О Пепе Санчесе ходила одна легенда. Накануне выборов 1936 года, когда уже не трудно было предугадать, что победу одержат левые, в Галисии, как грибы после дождя, стали расти так называемые миссии. Они устраивали проповеди под открытым небом, рассчитанные в первую очередь на деревенских женщин, чьи голоса реакционерам завоевать было легче всего. Проповеди носили апокалипсический характер. Предсказывались самые ужасные бедствия. Мужчины и женщины будут спариваться, как животные. Революционеры будут отнимать у матерей даже младенцев, едва те вылезут из их лона на свет божий, и будут воспитывать как атеистов. И коров отнимут, не заплатив ни гроша. А во время процессий понесут впереди портреты Ленина и Бакунина, а уж никак не образы Пресвятой Девы или Иисуса Христа. В приходе Селас тоже возникла подобная миссия, и группа анархистов решила насолить проповедникам. Стали выбирать, кому поручить это дело, жребий выпал Пепе Санчесу. План придумали такой: он явится на площадь в обличье монаха-доминиканца верхом на осле и сорвет проповедь, изобразив из себя одержимого бесами. Сан-чес отлично знал, на что способна разъяренная толпа, поэтому в намеченный день перед самой акцией выпил четвертинку водки. Когда он подъехал верхом на осле к назначенному месту с криками «Слава Иисусу Христу! Долой Мануэля Асанью! » и так далее, монахи-проповедники туда еще не пришли – припоздали по неведомой причине. Ну и собравшиеся приняли его за настоящего монаха и едва ли не насильно проводили к импровизированному амвону. Так что Пепе Санчесу не осталось ничего другого, как произнести речь. Он ее и произнес. О том, что в мире не бывает настолько хороших людей, чтобы они брали на себя право повелевать другими без согласия этих других. Что отношения между мужчиной и женщиной должны быть свободными, ведь важны не всякие там обручальные кольца, а любовь и чувство ответственности. Что… Что… Что, кто ворует у вора, тому честь и хвала. Что только глупая овца идет на исповедь к волку. Добавим, что Пепе Санчес был красивым малым. Ветер развевал его сутану и длинные романтические кудри – все это придавало ему вид настоящего пророка. И очень, надо сказать, привлекательного пророка. Сначала слова оратора вызвали ропот, но потом установилась тишина, и большинство собравшихся, особенно девушки, стали согласно кивать головой и уже смотрели на него с обожанием. Тогда Пепе и вовсе осмелел, словно почувствовал себя на деревянных подмостках в праздничный день, и спел любимое свое болеро:
Девушка, сгорая от любви,
на стволе дерева имя свое нацарапала,
и дерево, в самое сердце раненное,
девушке в руки цветок уронило.
Успех был оглушительный.
Пепе Санчеса расстреляли на дождливом рассвете осенью тридцать восьмого. Накануне тюрьма словно онемела. Все слова вдруг куда-то исчезли, остались лишь лохмотья пронзительных чаечьих криков. Всхлип задвижки в горле замка. Одышливый хрип сточных труб. И тогда Пепе запел. Пел он всю ночь, и ему аккомпанировали из своих камер музыканты оркестра «Пять звезд», играя на сотканных из воздуха инструментах. Когда его уводили, следом шел священник, бормоча молитвы, и у Пепе еще хватило духу крикнуть из коридора: «Идем на штурм небес! Я-то уж точно пролезу туда – даже сквозь угольное ушко!» Он ведь был стройным, как тополь.

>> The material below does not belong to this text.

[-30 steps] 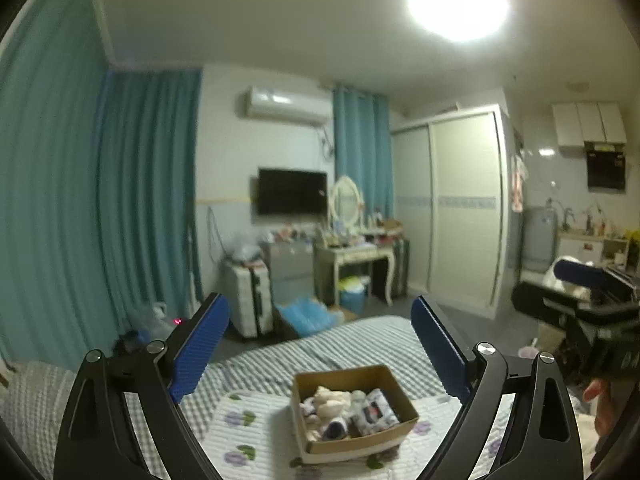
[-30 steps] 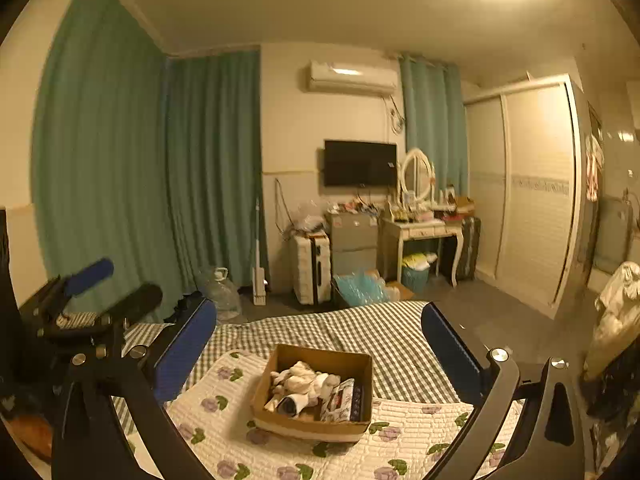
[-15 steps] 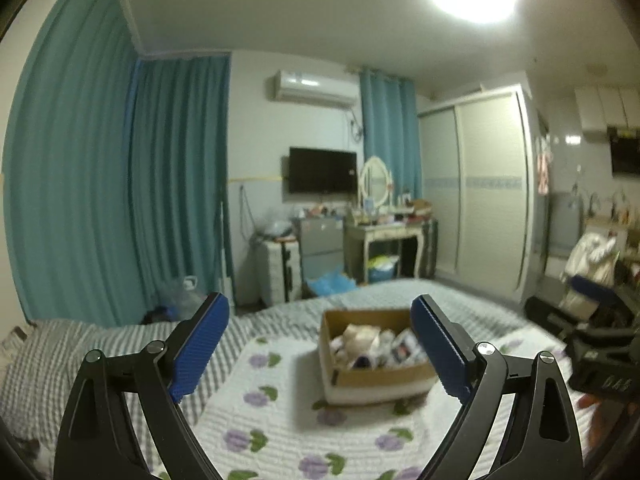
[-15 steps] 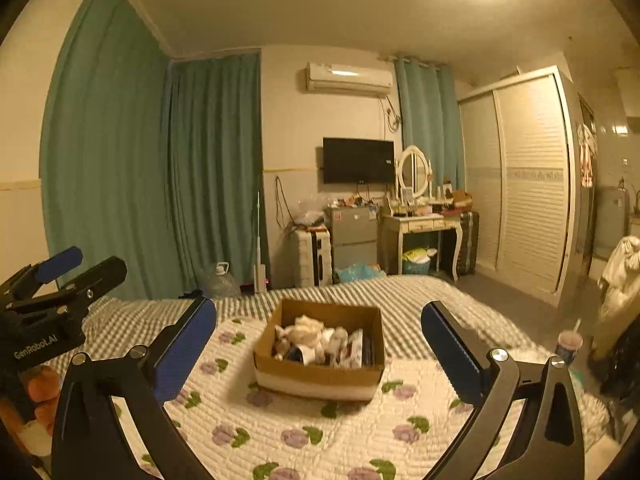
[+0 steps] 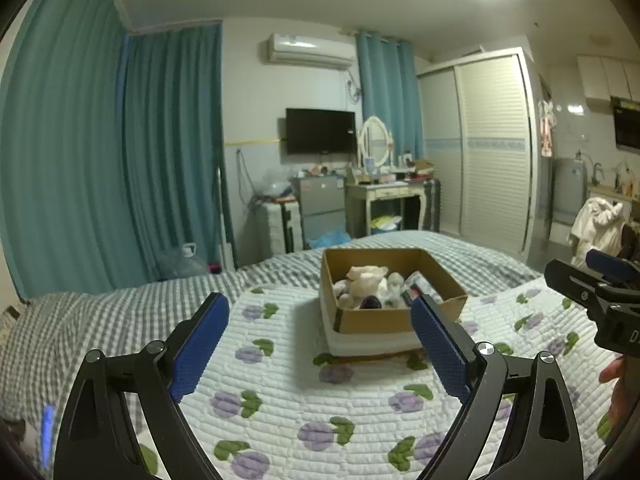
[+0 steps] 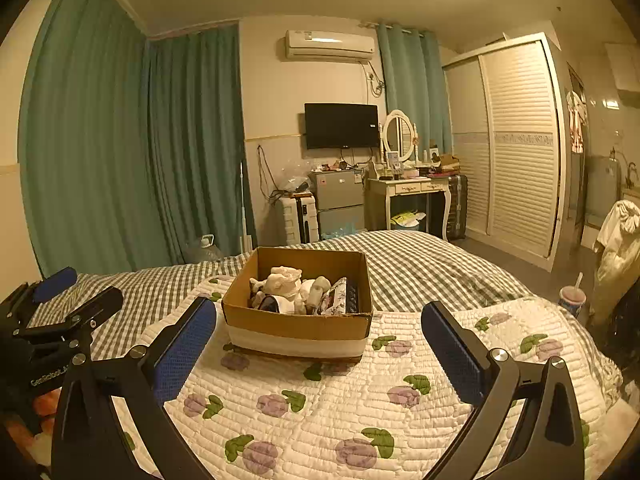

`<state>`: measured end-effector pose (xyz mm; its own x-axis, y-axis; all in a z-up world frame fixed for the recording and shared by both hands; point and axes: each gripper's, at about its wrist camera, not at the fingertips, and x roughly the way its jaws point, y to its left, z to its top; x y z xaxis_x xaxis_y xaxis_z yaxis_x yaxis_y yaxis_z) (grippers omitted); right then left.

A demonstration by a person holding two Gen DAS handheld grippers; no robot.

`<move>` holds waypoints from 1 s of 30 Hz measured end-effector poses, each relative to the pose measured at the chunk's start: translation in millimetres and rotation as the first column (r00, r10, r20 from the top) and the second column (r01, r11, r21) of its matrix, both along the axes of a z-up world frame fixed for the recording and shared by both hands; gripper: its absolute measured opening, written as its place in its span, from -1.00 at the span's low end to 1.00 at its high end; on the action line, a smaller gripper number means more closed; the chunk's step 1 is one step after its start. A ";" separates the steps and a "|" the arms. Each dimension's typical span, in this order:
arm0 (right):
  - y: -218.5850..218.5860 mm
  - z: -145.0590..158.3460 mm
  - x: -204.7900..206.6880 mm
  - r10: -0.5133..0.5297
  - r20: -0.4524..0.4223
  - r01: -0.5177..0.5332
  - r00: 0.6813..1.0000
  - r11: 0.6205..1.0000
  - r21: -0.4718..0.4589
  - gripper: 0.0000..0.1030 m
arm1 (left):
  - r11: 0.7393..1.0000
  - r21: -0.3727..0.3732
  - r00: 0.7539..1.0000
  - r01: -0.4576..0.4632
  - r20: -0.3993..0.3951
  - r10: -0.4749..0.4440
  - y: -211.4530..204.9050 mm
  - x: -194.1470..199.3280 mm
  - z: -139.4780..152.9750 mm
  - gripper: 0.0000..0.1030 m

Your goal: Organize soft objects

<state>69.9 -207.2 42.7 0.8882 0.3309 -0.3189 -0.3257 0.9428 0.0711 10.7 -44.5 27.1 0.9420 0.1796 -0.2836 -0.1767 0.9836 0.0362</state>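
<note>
Both tongs drop lower toward the bed, and the cardboard box of soft toys now looms larger. Our left tongs and right tongs gape wide, empty. Box sits dead ahead of the right, ahead-right of the left; right looks nearer.

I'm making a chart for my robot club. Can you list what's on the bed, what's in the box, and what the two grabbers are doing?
Bed: quilt with purple flowers
Box: cardboard, open, on the quilt
In box: cream plush toy, other small items
Left gripper: open, empty
Right gripper: open, empty
</note>
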 end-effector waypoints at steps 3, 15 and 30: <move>-0.7 -1.4 -0.1 -0.002 -0.010 0.002 1.000 1.000 -0.004 1.00 | 1.000 -0.008 1.000 0.003 -0.006 -0.003 3.7 1.5 -2.1 0.82; 5.2 -2.2 -2.3 0.002 -0.019 -0.002 1.000 1.000 0.002 1.00 | 0.999 -0.027 0.999 0.042 -0.012 -0.042 2.1 0.1 -2.2 0.82; 4.9 -6.9 -0.3 0.001 -0.037 -0.001 0.999 1.000 0.000 1.00 | 0.998 -0.032 0.999 0.050 -0.012 -0.050 3.9 -2.2 -0.5 0.82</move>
<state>69.6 -202.4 35.8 0.8754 0.3315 -0.3518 -0.3236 0.9426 0.0828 8.6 -40.7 26.6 0.9459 0.1227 -0.3004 -0.1267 0.9919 0.0063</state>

В тот раз добровольцев в команду расстрельщиков не нашлось, сказал Эрбаль Марии да Виситасау.
12
Дважды доктор Да Барка победил смерть. И дважды потом казалось, что смерть сумела-таки одолеть и его – загнала в угол, швырнула на тюремный тюфяк.
После двух казней: Домбодана и Пепе Санчеса.

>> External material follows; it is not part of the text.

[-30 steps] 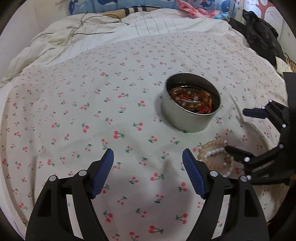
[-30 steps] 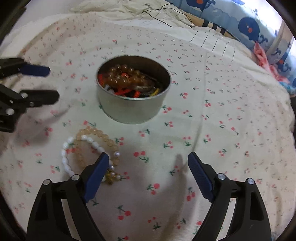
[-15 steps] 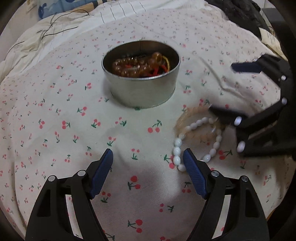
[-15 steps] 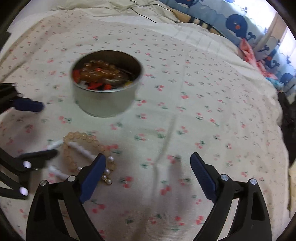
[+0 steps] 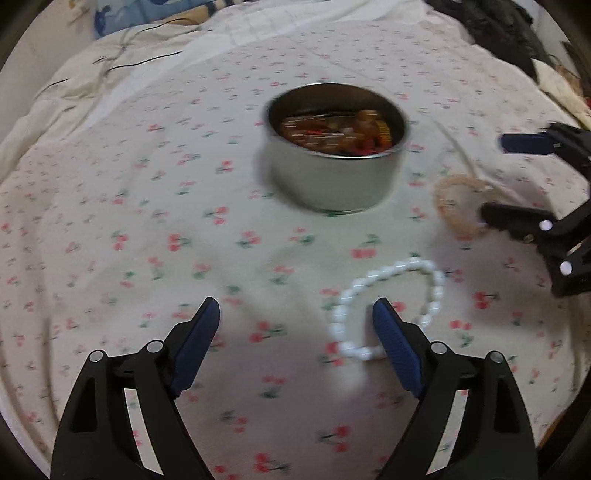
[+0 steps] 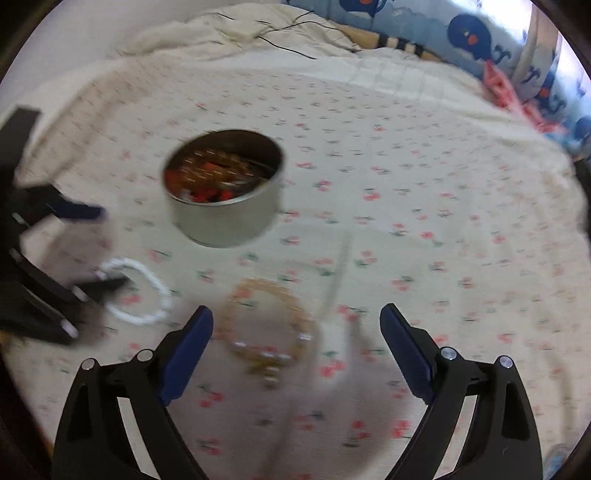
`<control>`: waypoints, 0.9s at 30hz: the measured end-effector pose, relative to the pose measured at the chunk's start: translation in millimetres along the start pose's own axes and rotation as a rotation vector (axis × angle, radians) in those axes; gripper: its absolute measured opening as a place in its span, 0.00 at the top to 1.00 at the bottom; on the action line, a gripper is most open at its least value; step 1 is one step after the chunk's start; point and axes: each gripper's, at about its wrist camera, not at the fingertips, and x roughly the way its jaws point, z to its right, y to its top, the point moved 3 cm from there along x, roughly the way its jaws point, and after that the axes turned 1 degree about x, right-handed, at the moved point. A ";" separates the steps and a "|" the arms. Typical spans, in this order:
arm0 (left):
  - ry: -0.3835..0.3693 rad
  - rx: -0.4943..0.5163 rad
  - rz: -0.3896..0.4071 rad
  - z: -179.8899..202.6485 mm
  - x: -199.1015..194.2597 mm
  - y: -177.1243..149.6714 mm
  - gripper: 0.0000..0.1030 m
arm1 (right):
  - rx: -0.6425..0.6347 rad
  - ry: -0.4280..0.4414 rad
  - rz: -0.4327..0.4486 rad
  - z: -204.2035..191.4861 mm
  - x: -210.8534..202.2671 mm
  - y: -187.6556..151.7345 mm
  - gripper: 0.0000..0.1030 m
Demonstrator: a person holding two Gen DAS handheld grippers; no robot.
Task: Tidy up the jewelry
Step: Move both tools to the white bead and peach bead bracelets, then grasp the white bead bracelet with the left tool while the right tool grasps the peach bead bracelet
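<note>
- The left gripper [image 5: 295, 317] hangs over the cherry-print bedsheet [image 5: 147, 221], its jaws spreading wider and gripping nothing.
- A white bead bracelet [image 5: 388, 306] lies flat on the sheet at about 3 o'clock from the midpoint of that gripper; in the left wrist view the right-hand blue pad [image 5: 395, 347] stands inside the loop, and the frames do not settle whether it touches the beads.
- The right gripper [image 6: 295, 325] is released, with its jaws wide apart and nothing clamped.
- A beige bead bracelet [image 6: 266, 325] lies on the sheet between its two fingers, nearer the left one; it is blurred, and contact cannot be told.
- In the left wrist view that beige bracelet [image 5: 458, 206] sits at 3 o'clock of the round metal tin [image 5: 336, 155], near it but apart, with the right gripper's lower finger at its far edge.
- The tin stands upright at 12 o'clock from both grippers and holds a tangle of amber and red beads [image 5: 332, 133].
- A whale-print pillow [image 6: 480, 33] lies at the bed's far edge, at about 1 o'clock in the right wrist view.
- No readable writing or label shows on the tin or elsewhere.
</note>
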 end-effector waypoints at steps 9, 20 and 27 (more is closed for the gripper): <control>-0.039 -0.025 0.013 1.2 1.6 -0.3 0.75 | 0.010 0.132 -0.059 -10.7 13.8 -8.8 0.80; -0.097 -0.093 0.022 -9.1 7.1 -0.7 0.56 | -0.062 0.069 -0.078 -23.1 23.8 -7.3 0.67; -0.079 -0.072 0.031 -1.3 5.7 -5.5 0.51 | -0.100 0.054 -0.074 -24.6 22.8 -8.1 0.78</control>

Доктор всегда сохранял присутствие духа, но в тех двух случаях словно терял стержень, надламывался, рассказывал Эрбаль Марии да Висита-сау. Когда расстреляли Малыша, а затем и певца. Оба раза он по нескольку дней пролежал на тюфяке, провалившись в долгий сон, точно влил в себя бочку валерьянки.
В последний раз рядом с ним неотлучно сидел Чингисхан.
Проснувшись, доктор спросил:
А ты что тут делаешь, парень?
Вшей у вас ищу, доктор, да крыс отгоняю.
Сколько же я проспал?
Три дня и три ночи.
Спасибо, Чингис. За это я приглашаю тебя на обед.
A y него, рассказывал Эрбаль Марии да Виситасау, взгляд был особый, вроде как колдовской.
И вот в обеденный час доктор Да Барка и Чингисхан сели в тюремной столовой друг против друга, а остальные заключенные стали свидетелями того знаменитого пира.
На закуску тебе подадут дары моря. Лангуста под розовым соусом на сердцевине салата-латука из долины Барсии.
А выпивка? – недоверчиво спросил Чингис.
Пить ты будешь белое вино «Росаль», с самым серьезным видом объявил доктор Да Барка.
Он смотрел очень пристально – затягивал взгляд Чингисхана в бойницы своих глаз, – и что-то начало меняться: Чингисхан вдруг перестал ухмыляться, на мгновение застыл, словно в нерешительности, словно забрался на большую высоту и у него закружилась голова, потом на лице его мелькнуло изумление. Доктор Да Барка поднялся, обошел стол и мягко закрыл ему веки, будто задернул тюлевые занавески.
Хорош салат?
Рот у Чингисхана был набит, поэтому он сумел лишь молча кивнуть в ответ.
А вино?
В сам… в самый раз, лучась блаженством прошептал тот.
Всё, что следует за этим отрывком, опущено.